Antoine Pariset, paysan à Orliénas au sud-ouest de Lyon et membre de la Confédération paysanne. ©Théo Bourrieau
Antoine Pariset, paysan à Orliénas au sud-ouest de Lyon et membre de la Confédération paysanne.Photo : Théo Bourrieau

« Je participe comme paysan et comme syndicaliste »

Selon le jeune syndicaliste paysan, « l’agriculture promue par Bayer-Monsanto, mais aussi par le gouvernement français est une agriculture sans paysans, non résiliente et pas autonome, qui détruit les sols et les vies des travailleurs ».

« En plus de produire des pesticides, l’entreprise a pris le virage de l’agriculture numérique pour vendre des outils technologiques qui vont à l’encontre de l’autonomie des paysans ».

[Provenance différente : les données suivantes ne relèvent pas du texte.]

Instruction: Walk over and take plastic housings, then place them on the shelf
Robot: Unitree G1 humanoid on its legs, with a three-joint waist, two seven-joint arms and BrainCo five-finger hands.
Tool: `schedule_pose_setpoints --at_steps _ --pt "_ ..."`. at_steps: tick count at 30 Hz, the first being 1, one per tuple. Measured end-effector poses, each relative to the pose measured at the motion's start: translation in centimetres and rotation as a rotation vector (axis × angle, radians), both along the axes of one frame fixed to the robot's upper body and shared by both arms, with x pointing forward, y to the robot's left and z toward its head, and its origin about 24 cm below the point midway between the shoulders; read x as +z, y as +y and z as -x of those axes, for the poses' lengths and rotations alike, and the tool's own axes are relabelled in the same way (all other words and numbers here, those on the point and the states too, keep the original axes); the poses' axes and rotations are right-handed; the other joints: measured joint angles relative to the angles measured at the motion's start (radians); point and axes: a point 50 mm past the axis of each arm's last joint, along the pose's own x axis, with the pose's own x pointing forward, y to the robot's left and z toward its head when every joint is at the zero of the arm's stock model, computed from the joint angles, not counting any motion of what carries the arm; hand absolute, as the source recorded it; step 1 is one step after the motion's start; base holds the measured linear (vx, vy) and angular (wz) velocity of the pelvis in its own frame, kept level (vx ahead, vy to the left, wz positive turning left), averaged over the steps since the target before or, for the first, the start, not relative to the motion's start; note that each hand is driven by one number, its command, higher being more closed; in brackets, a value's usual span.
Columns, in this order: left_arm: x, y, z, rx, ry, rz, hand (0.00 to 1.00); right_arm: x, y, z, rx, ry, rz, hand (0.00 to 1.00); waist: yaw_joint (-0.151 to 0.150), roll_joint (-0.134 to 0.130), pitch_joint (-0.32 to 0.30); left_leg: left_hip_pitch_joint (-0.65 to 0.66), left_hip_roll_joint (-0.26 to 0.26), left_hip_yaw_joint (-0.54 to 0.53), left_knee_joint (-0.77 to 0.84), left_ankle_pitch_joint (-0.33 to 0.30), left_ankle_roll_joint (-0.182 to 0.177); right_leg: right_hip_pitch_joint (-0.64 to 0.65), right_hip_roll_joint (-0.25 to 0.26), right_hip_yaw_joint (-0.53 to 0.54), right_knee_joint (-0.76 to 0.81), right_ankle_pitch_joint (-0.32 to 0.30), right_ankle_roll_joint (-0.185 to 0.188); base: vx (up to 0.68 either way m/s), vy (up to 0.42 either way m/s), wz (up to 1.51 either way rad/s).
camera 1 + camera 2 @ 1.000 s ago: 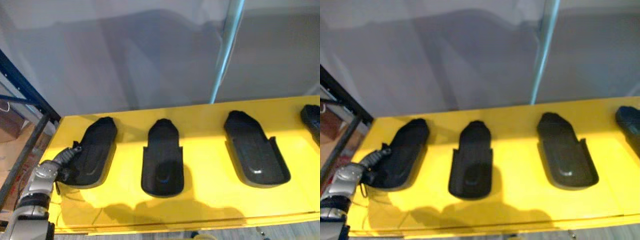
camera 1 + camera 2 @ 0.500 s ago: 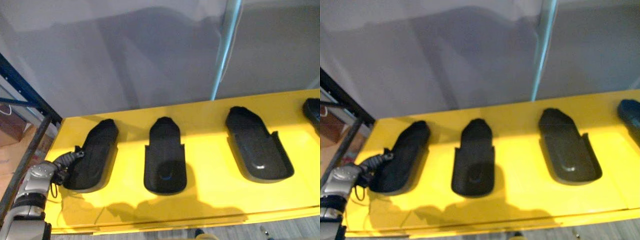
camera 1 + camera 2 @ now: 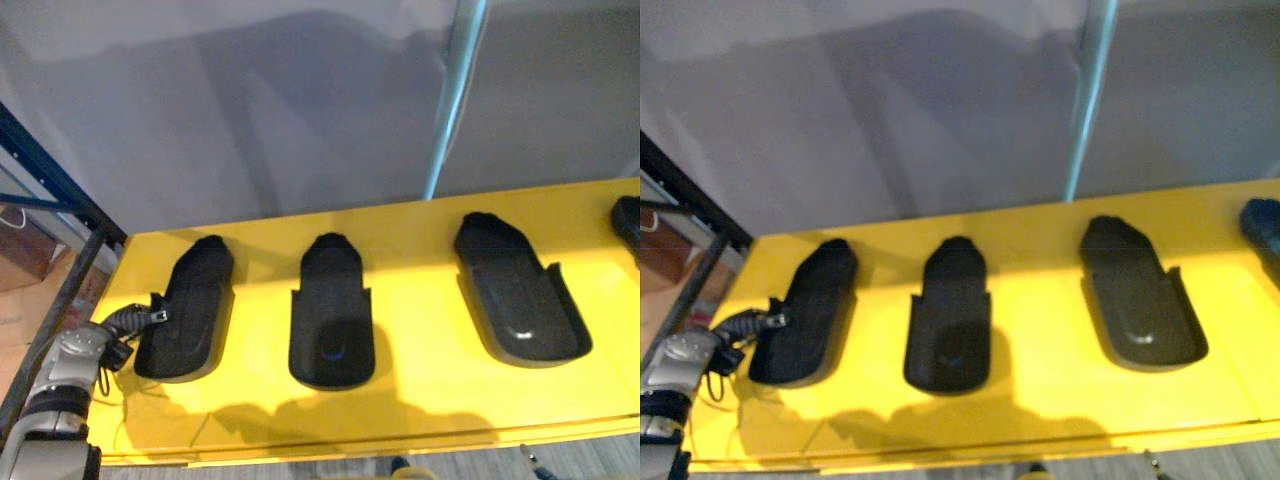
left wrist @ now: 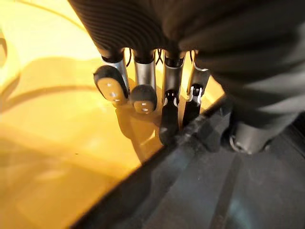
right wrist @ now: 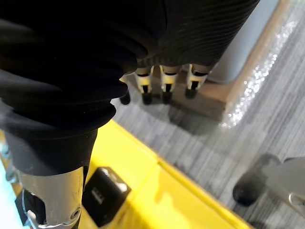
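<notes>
Lying on your yellow counter (image 3: pixel 420 400) are four black plastic housings (image 3: pixel 331 315): three are sitting whole in a row, and a fourth housing (image 3: pixel 628 220) is showing partly at the right edge. Your left hand (image 3: pixel 125 322) is resting at the leftmost housing (image 3: pixel 190 310), fingers (image 4: pixel 143 90) loosely straight and touching its rim. Your right hand (image 5: pixel 164 76) is hanging straight-fingered over the grey floor (image 5: pixel 228 157).

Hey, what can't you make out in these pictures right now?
1. The fourth housing: cut off by the eye views' right edge.
2. Whether the left hand holds the left housing: its rim hides the contact in the left wrist view.
3. The bluish spot inside the middle housing: too blurred in the eye views to identify.
</notes>
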Motion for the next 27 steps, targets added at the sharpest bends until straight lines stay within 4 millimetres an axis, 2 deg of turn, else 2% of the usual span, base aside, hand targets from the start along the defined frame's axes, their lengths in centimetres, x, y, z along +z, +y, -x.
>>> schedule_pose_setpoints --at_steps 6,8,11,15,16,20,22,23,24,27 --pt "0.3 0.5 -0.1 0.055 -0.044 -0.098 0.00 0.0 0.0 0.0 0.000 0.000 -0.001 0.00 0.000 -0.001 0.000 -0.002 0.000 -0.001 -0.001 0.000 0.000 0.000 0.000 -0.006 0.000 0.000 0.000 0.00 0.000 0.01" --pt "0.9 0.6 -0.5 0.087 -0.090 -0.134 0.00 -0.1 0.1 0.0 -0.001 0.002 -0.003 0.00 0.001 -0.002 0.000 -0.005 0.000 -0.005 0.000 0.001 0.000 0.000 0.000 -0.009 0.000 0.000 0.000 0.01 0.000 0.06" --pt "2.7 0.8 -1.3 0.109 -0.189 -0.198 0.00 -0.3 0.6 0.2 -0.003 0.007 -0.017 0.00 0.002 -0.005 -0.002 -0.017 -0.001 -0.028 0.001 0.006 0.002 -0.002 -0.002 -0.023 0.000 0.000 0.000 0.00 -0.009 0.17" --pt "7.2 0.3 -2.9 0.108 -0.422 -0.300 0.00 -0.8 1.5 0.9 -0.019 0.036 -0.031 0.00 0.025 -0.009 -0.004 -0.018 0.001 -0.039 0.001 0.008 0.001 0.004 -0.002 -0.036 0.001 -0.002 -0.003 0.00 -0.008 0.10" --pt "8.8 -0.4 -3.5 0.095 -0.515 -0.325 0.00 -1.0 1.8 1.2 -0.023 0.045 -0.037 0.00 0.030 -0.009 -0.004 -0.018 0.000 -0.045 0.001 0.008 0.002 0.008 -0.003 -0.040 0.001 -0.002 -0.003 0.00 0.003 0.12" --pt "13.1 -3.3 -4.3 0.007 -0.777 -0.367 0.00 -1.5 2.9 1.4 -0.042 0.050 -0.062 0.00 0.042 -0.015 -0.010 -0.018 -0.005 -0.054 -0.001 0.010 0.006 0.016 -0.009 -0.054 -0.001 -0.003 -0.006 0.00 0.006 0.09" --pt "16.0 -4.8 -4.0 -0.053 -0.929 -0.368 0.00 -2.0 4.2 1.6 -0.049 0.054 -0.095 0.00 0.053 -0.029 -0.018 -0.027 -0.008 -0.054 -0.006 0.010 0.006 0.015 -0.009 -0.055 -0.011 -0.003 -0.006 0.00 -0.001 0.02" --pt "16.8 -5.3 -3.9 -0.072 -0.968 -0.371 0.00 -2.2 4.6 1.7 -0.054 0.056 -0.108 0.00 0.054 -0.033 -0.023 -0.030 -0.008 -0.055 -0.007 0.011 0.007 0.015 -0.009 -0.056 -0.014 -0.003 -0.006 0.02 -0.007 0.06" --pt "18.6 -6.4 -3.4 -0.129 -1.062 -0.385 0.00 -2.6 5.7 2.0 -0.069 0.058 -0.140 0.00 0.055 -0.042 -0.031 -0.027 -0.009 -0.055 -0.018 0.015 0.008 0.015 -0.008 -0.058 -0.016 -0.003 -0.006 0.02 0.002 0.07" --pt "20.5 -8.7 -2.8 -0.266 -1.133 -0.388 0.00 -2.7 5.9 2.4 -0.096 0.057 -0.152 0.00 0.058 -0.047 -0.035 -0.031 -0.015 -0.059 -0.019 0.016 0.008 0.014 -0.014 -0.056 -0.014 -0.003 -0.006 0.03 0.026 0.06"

Pour Antoine, l’objectif de cette mobilisation des Soulèvements de la Terre était d’alerter sur les conséquences négatives de l’agrochimie.

Le porte-parole de la Confédération paysanne n’a pas pu participer au actions de blocage des 4 et 5 mars parce qu’il était « sur le marché pour vendre mes légumes ».

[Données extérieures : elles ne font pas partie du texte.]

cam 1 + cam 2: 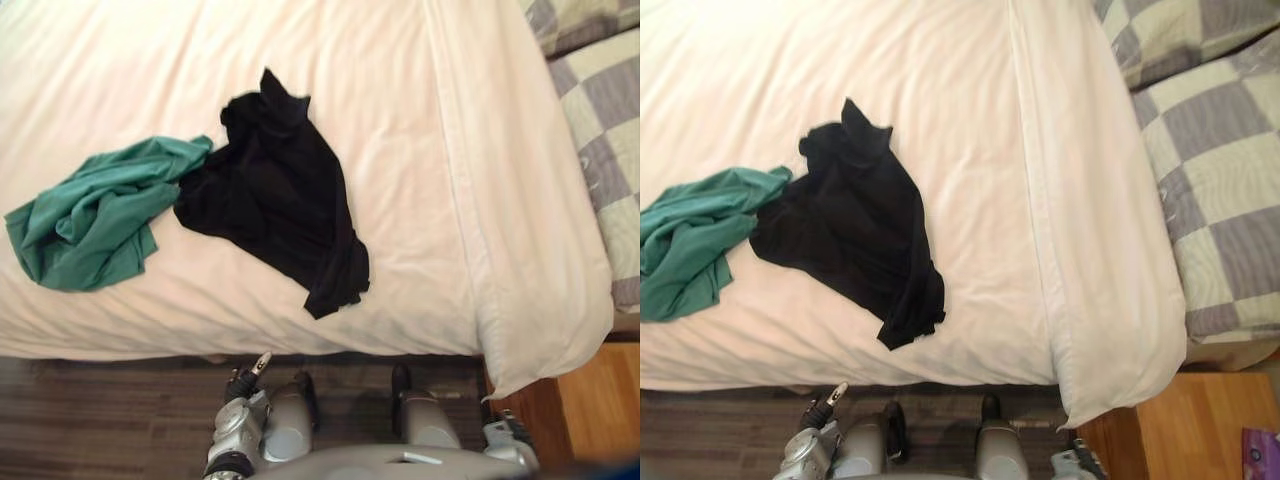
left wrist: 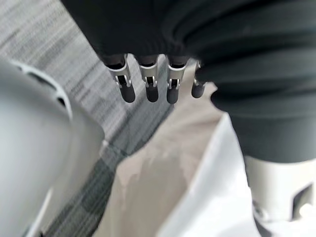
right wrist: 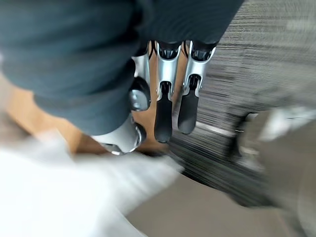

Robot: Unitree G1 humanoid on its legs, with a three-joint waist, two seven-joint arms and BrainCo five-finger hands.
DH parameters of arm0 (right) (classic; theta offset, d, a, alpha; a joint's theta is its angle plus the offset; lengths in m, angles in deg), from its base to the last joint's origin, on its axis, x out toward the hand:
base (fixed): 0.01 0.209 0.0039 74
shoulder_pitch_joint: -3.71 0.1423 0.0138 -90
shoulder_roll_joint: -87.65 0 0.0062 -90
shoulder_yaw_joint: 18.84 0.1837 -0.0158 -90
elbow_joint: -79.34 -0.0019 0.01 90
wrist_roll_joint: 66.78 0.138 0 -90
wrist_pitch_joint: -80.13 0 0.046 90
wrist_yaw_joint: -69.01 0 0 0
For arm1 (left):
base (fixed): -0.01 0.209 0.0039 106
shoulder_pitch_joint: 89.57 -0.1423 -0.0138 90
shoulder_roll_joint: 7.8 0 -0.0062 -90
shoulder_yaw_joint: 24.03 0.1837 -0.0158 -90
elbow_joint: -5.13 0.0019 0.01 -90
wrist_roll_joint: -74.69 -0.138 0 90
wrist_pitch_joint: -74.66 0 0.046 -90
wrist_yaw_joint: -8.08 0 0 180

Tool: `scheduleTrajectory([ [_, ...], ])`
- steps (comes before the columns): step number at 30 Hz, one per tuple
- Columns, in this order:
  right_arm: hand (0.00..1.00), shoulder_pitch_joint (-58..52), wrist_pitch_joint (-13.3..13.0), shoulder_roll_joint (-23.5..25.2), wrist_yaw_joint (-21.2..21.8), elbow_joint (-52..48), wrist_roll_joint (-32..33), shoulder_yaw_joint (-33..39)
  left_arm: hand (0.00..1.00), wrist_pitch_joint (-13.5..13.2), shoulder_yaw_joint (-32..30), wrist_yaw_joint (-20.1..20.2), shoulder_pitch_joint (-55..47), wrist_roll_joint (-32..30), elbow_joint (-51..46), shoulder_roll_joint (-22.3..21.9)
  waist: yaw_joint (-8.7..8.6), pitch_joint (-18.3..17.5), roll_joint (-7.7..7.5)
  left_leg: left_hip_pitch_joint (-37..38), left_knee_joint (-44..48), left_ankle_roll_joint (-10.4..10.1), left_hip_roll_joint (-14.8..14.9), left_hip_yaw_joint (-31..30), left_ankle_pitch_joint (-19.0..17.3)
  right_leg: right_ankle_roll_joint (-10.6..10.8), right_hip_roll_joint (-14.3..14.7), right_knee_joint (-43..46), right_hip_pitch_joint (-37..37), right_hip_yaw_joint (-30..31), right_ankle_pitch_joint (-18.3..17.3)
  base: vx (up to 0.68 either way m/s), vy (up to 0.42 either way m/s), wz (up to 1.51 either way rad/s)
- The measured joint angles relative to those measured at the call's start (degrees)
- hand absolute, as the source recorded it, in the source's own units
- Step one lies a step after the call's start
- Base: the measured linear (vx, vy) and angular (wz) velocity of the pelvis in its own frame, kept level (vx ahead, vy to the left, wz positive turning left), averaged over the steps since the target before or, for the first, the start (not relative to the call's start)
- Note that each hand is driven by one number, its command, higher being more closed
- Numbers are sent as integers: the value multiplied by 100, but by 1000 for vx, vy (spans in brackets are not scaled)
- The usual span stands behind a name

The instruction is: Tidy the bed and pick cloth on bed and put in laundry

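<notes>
Crumpled black cloth (image 1: 275, 195) (teal cloth (image 1: 95, 215) touching) on the bed (image 1: 420, 150); left hand (image 2: 149, 83), right hand (image 3: 166, 74): fingers straight, empty.

A silver-grey robot with dark-covered hands

The left hand (image 2: 174, 79) has a black ribbed cover (image 2: 237, 49) and a row of silver fingers (image 2: 127, 79) with small slots and rounded dark tips. The right hand (image 3: 165, 84) looks the same, with shiny silver fingers and long black tips. The left arm (image 1: 235, 428) is smooth silver-grey with black joints.
</notes>
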Motion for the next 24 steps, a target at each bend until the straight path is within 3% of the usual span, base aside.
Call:
scheduleTrajectory([
  [4, 0, -55, 87, 38, 107, 220, -562, -201, 0, 89, -9, -12, -129, -66, 49, -54, 18, -299, 23, 437, -509, -183, 109, 14, 126, -161, 123, 302, 46, -141, 8, 65, -82, -2],
  [7, 0, -145, 96, 28, 170, 356, -853, -384, 0, 122, -35, -15, -167, -182, 221, -39, 43, -632, -34, 624, -967, -349, 161, 91, 316, -207, 191, -4, 134, -254, -9, 118, -147, -8],
  [9, 0, -142, 109, 25, 216, 403, -905, -403, 0, 122, -56, -14, -150, -224, 216, -61, 50, -608, -37, 743, -955, -373, 173, 99, 369, -302, 225, -345, 420, -295, -88, 106, -123, -1],
  [10, 0, -144, 105, 26, 223, 394, -905, -385, 0, 126, -105, -14, -142, -221, 214, -83, 50, -548, 2, 738, -746, -414, 227, 98, 322, -306, 255, -391, 524, -309, -120, 56, -62, 8],
  [12, 0, -147, 102, 16, 221, 391, -968, -383, 0, 114, -299, -20, -40, -201, 154, -106, 53, -363, 27, 122, 817, -474, 399, -25, 283, -299, 233, -262, 698, -421, -317, 16, -37, 20],
  [13, 0, -145, 98, 13, 221, 389, -976, -383, 0, 113, -302, -20, -34, -199, 150, -108, 52, -357, 31, 66, 942, -489, 412, -53, 293, -299, 233, -235, 696, -429, -329, -30, 33, 18],
  [14, 0, -128, 83, -45, 192, 391, -1006, -407, 0, 107, -312, -75, -4, -73, 79, -129, 31, -298, 25, -381, 1893, -663, 614, -216, 363, -292, 155, 17, 658, -493, -471, -35, 119, 7],
  [15, 0, -127, 80, -87, 176, 394, -1016, -433, 0, 108, -310, -156, -53, 31, -29, -115, 72, -282, 95, -433, 2190, -511, 870, -134, 248, -281, 143, 124, 654, -496, -519, -39, 204, 0],
  [17, 0, -121, 87, -126, 122, 389, -1015, -597, 0, 70, -301, -247, -90, 72, -89, -89, 87, -271, 63, -374, 2105, -371, 1225, -83, 39, -178, -11, 299, 645, -413, -618, -4, 284, -7],
  [18, 0, -112, 96, -117, 86, 388, -1018, -670, 0, 66, -281, -262, -105, 71, -145, -48, 86, -279, -12, -318, 1917, -377, 1439, -119, 20, -89, -205, 419, 552, -341, -647, 42, 353, 0],
  [21, 0, -90, 117, -125, 61, 383, -1086, -766, 0, 15, -53, -275, -164, 74, -237, 31, 59, -281, -125, -118, 1176, -436, 1676, -704, 96, 225, -677, 447, 385, -96, -572, 41, 497, -4],
  [22, 0, -58, 133, -128, 44, 385, -1130, -790, 0, -11, 6, -289, -188, 75, -231, 36, 38, -290, -137, 71, 746, -414, 1755, -1023, 218, 503, -888, 386, 325, 61, -482, 27, 659, -18],
  [23, 0, -23, 141, -152, 30, 400, -1133, -784, 0, -46, 140, -344, -221, 83, -181, -9, 5, -337, -70, 314, 229, -159, 1769, -1179, 593, 688, -1032, 299, 302, 136, -404, 25, 689, -17],
  [24, 0, 30, 146, -206, 31, 431, -1155, -783, 0, -57, 277, -378, -226, 81, -132, -85, -31, -409, 29, 474, -93, -854, 1649, -1226, 242, 697, -1165, 167, 298, 237, -354, 23, 731, -10],
])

En revanche, il les soutient « complètement » et rappelle que « les Faucheurs volontaires qui sont à l’origine de ces actions sont très proches de la Confédération paysanne ». Samedi après-midi, il était parmi 1500 personnes qui défilaient contre Bayer-Monsanto.

Paysan dans le sud-ouest de Lyon : « j’ai essayé d’être rock-star mais ça n’a pas marché »

Les premières expériences militantes d’Antoine, comme celles de beaucoup d’autres activistes de sa génération, ont eu lieu au lycée, en 2006, contre le Contrat Première Embauche (CPE). S’il a par le suite voyagé en Italie pour suivre des cours dans une fac de philosophie, il a surtout eu plusieurs petits boulots, sans vraiment savoir ce qu’il voulait :

« J’ai essayé d’être rock-star mais ça n’a pas marché ».

Il a découvert avec des amis le secteur agricole :

« ça m’a plu alors je me suis installé ».

Rien, ou pas grand-chose, ne le destinait à devenir paysan. S’il est né et a grandi à Orliénas, dans la campagne au sud-est de Lyon, ses parents n’étaient pas agriculteurs. Orliénas, c’est finalement là où il a installé sa ferme, en récupérant un morceau de terrain appartenant à sa famille.

De sa fac de philosophie, l’orliénasiens retient d’abord que « les réflexions qui nous traversent sont les mêmes depuis l’avènement du langage jusqu’à aujourd’hui » et que « quand on travaille avec le vivant, on ne peut qu’être fasciné par Spinoza ou par Nietzsche ».

Le jeune agriculteur conclu notre conversation en admettant qu’il y a des racines communes entre la philosophie et l’agriculture, voire « des rhizomes, comme dirait un paysan ».